Pero estas dolencias no hay datos que permitan afirmar que sean de entidad, pues la condromalacia ya hemos visto como ha sido calificada como de grado I, y no consta que la artrosis sea más que incipiente, pues no había sido aún diagnosticada a la fecha del hecho causante, por lo que no parece que le puedan provocar un menoscabo relevante, pudiendo el actor, en consecuencia, seguir realizando las fundamentales tareas de su profesión habitual, sin que sufra un menoscabo importante que lo limiten en un 33% o más. Por tanto, no han quedado suficientemente desvirtuadas las conclusiones adoptadas por el juzgador de instancia en la sentencia recurrida, lo que conlleva que desestimemos el recurso interpuesto por el actor y que confirmemos la sentencia recurrida.

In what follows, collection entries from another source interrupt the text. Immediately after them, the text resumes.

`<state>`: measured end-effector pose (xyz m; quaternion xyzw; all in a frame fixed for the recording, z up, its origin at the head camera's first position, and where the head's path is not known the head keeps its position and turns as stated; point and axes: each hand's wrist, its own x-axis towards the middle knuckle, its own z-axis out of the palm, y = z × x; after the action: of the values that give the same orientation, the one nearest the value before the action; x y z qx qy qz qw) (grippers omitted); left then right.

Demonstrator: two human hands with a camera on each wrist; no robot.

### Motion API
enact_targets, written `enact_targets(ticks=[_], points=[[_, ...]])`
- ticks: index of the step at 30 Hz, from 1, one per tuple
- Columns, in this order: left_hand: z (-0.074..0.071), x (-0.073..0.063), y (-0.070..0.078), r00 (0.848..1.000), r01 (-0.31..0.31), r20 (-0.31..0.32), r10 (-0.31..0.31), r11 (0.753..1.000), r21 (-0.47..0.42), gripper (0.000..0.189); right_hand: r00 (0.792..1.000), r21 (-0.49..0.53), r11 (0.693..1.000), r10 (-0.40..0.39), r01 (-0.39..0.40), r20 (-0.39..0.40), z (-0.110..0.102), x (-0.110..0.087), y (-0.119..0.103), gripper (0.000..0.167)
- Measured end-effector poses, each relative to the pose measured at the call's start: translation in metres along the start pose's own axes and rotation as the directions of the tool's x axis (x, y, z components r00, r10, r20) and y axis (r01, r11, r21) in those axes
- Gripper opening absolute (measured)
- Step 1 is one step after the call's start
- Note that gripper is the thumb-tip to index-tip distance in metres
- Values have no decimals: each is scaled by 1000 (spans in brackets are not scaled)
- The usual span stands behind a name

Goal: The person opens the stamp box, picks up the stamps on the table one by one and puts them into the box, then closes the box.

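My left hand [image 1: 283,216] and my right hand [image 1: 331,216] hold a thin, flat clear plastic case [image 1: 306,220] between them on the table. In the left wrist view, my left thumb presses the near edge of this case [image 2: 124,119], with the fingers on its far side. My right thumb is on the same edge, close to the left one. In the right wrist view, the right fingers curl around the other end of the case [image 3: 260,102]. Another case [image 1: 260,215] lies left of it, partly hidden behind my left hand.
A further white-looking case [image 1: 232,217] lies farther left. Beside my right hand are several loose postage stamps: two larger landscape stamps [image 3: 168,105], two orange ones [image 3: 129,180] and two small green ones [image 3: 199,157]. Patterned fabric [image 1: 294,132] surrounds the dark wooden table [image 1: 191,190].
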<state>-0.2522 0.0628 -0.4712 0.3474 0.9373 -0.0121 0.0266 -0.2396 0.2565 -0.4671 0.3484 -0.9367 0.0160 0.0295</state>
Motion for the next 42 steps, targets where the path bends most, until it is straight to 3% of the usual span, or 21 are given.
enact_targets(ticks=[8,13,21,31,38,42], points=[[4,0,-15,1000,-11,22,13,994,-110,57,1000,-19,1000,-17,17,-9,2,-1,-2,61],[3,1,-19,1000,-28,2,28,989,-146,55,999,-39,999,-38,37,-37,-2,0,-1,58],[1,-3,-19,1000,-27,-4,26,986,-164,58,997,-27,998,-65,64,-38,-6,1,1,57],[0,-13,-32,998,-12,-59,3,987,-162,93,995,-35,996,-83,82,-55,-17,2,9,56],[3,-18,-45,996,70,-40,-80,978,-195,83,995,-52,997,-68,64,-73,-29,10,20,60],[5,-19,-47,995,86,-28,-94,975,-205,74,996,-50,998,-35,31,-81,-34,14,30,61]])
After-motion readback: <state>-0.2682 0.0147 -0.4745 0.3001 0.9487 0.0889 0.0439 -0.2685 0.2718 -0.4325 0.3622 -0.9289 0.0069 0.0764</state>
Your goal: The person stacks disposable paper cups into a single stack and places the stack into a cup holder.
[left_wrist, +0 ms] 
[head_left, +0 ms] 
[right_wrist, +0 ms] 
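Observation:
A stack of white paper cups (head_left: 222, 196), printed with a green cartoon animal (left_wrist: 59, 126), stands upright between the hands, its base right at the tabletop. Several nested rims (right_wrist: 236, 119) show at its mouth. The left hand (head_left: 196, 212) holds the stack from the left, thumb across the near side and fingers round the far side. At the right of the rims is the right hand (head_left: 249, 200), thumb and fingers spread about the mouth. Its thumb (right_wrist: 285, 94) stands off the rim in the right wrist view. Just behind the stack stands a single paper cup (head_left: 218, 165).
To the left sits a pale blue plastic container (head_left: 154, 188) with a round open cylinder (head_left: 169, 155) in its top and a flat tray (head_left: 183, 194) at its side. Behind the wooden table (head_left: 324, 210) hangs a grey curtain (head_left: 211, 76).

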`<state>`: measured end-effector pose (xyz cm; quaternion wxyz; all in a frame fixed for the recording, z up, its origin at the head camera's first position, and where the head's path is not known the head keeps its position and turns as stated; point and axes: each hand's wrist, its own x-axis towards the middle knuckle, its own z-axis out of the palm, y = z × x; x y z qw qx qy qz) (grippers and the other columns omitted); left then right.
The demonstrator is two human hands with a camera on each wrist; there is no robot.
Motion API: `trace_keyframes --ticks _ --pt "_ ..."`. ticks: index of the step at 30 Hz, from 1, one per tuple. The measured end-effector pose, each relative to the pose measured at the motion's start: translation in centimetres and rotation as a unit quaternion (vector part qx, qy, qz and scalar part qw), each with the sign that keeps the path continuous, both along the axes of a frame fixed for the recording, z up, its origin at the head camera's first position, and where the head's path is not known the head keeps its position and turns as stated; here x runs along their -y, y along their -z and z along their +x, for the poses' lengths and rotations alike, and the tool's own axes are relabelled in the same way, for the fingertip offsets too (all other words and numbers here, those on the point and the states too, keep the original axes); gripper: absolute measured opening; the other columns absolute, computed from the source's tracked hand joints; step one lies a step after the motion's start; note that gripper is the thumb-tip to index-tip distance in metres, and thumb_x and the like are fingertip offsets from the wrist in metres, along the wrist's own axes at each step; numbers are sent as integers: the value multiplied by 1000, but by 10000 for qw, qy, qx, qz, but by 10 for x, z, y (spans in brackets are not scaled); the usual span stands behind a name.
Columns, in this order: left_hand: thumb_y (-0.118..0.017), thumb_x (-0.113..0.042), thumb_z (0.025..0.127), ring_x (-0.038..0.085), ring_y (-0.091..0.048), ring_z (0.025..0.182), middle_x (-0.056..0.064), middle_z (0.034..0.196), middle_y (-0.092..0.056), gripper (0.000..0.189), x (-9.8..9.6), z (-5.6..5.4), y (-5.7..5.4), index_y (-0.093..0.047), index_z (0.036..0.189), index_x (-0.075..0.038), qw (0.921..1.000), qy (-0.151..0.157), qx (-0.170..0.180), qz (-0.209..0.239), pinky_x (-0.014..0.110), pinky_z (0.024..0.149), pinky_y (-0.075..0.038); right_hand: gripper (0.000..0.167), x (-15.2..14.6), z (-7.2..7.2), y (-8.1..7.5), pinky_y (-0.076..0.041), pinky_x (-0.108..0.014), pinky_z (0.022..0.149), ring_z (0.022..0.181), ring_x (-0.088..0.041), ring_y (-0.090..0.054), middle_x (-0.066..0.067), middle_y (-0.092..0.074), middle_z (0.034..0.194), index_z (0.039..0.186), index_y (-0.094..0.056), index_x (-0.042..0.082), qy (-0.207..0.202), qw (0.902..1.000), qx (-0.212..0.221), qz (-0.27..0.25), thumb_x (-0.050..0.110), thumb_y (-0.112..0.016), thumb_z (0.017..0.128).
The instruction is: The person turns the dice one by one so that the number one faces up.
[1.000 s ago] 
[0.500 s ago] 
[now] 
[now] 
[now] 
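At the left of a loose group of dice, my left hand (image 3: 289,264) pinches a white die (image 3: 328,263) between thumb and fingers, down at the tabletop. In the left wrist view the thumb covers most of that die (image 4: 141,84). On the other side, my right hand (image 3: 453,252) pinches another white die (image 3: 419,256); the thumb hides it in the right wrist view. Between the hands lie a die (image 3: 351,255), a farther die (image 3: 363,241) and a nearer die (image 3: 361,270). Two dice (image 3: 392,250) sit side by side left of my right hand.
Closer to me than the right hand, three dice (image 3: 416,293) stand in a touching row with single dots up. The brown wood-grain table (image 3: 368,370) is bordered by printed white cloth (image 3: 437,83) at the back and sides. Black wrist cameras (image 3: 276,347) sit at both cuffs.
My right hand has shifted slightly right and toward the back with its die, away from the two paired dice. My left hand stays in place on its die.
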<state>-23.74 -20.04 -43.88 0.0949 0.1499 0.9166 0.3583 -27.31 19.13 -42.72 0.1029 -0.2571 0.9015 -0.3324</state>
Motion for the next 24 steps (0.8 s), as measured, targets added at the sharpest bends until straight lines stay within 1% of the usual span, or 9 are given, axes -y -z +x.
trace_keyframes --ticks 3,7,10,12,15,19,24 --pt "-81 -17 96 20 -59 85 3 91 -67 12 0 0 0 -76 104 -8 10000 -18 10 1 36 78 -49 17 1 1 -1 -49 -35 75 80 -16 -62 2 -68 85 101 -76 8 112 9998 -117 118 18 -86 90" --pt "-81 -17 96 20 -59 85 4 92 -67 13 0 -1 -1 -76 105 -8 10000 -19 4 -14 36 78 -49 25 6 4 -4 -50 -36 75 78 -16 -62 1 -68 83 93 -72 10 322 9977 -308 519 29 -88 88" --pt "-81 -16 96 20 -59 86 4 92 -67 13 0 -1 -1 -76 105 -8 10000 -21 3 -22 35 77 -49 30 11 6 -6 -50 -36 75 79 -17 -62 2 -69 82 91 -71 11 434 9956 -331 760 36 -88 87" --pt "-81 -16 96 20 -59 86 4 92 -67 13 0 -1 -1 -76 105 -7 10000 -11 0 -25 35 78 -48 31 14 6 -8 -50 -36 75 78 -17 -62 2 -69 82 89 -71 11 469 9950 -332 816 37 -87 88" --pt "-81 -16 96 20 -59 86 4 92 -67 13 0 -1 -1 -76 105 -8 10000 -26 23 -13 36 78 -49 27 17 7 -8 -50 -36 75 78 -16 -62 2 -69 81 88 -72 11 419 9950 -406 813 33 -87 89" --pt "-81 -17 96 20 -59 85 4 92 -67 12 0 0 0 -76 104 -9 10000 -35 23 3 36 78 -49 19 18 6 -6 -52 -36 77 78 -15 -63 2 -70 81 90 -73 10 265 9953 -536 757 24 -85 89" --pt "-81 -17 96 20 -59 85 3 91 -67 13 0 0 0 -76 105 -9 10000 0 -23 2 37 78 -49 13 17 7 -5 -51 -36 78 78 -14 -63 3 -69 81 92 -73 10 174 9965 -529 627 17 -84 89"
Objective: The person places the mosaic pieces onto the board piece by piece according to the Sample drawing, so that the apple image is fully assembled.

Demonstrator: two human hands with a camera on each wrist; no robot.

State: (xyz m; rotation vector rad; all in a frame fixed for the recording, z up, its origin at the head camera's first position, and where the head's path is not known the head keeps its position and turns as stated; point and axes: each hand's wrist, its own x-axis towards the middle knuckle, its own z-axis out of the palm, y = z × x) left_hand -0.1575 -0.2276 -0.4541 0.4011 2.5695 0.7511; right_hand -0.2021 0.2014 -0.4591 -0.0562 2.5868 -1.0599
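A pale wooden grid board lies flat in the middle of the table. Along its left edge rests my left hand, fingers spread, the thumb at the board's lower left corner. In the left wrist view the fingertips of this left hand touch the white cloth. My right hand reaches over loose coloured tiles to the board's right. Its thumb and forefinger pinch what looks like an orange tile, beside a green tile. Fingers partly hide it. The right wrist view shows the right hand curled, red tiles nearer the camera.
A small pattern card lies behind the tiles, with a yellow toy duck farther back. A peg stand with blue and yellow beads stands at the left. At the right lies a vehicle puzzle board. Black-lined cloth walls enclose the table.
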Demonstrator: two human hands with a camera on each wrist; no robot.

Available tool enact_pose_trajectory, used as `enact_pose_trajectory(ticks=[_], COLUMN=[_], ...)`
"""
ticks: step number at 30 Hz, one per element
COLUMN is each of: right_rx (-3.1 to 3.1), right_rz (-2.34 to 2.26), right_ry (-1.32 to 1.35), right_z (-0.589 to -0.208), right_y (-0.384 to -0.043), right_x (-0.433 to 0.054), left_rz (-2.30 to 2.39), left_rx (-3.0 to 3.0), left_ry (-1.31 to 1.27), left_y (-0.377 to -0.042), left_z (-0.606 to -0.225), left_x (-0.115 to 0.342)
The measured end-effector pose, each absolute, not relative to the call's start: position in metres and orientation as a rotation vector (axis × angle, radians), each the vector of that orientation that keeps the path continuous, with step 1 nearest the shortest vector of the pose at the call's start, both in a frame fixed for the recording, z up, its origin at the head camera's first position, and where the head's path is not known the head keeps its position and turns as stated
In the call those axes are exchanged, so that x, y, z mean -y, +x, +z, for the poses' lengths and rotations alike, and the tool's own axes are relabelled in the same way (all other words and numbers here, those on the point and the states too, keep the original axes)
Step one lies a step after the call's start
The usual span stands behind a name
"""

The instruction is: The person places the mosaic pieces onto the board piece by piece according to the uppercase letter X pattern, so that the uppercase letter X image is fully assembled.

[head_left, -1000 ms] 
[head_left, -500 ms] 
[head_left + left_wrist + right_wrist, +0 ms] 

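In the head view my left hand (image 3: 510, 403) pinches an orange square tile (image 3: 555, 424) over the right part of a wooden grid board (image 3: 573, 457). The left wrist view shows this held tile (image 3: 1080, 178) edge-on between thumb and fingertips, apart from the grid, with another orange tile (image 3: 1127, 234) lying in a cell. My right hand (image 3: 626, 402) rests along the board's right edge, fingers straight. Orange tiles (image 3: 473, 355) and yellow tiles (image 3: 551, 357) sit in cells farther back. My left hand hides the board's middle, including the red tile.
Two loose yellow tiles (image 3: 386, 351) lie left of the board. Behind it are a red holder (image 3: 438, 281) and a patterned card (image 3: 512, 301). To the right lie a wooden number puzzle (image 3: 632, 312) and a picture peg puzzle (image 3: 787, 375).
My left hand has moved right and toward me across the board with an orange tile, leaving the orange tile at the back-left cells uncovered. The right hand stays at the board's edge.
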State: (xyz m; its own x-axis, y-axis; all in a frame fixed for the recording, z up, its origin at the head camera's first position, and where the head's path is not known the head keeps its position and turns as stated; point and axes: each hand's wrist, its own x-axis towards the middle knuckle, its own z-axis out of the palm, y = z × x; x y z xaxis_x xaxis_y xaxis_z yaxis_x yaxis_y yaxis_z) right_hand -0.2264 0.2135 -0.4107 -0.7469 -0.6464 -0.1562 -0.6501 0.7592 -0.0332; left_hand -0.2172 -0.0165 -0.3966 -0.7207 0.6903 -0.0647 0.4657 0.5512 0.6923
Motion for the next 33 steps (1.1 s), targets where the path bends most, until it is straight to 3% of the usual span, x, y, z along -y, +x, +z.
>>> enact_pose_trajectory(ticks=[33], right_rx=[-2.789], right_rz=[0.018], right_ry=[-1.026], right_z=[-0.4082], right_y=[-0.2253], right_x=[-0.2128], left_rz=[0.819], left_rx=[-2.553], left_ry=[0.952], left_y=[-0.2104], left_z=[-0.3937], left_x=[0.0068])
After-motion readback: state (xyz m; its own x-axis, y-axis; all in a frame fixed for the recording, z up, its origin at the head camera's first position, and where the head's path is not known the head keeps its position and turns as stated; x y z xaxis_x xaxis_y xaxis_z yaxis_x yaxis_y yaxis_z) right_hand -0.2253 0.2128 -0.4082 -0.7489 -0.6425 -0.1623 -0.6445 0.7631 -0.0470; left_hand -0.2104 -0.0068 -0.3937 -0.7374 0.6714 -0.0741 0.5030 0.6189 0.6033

Vistos los preceptos citados y demás de general y pertinente aplicación
Fallo
Que desestimando el recurso de suplicación interpuesto por D. Franco contra la sentencia dictada el 24 de febrero de 2017 por el Juzgado de lo Social Número Siete de Sevilla , en autos seguidos a instancias del recurrente contra el Instituto Nacional de la Seguridad Social, la Tesorería General de la Seguridad Social, la Mutua FREMAP y D. Jon , sobre incapacidad permanente, debemos confirmar y confirmamos esa sentencia.Notifíquese esta sentencia a las partes y al Excmo. Sr. Fiscal de este Tribunal, advirtiéndose que, contra ella, cabe recurso de Casación para la unificación de doctrina, que podrá ser preparado dentro de los DIEZ DÍAS hábiles siguientes a la notificación de la misma, mediante escrito dirigido a esta Sala, así como que transcurrido el término indicado, sin prepararse recurso, la presente sentencia será firme.
Una vez firme esta sentencia, devuélvanse los autos al Juzgado de lo Social de referencia, con certificación de esta resolución, diligencia de su firmeza y, en su caso, certificación o testimonio de la posterior resolución que recaiga.
Únase el original de esta sentencia al libro de su razón y una certificación de la misma al presente rollo, que se archivará en esta Sala.
Así por esta nuestra sentencia, lo pronunciamos, mandamos y firmamos.
PUBLICACIÓN : En Sevilla a trece de octubre de 2017.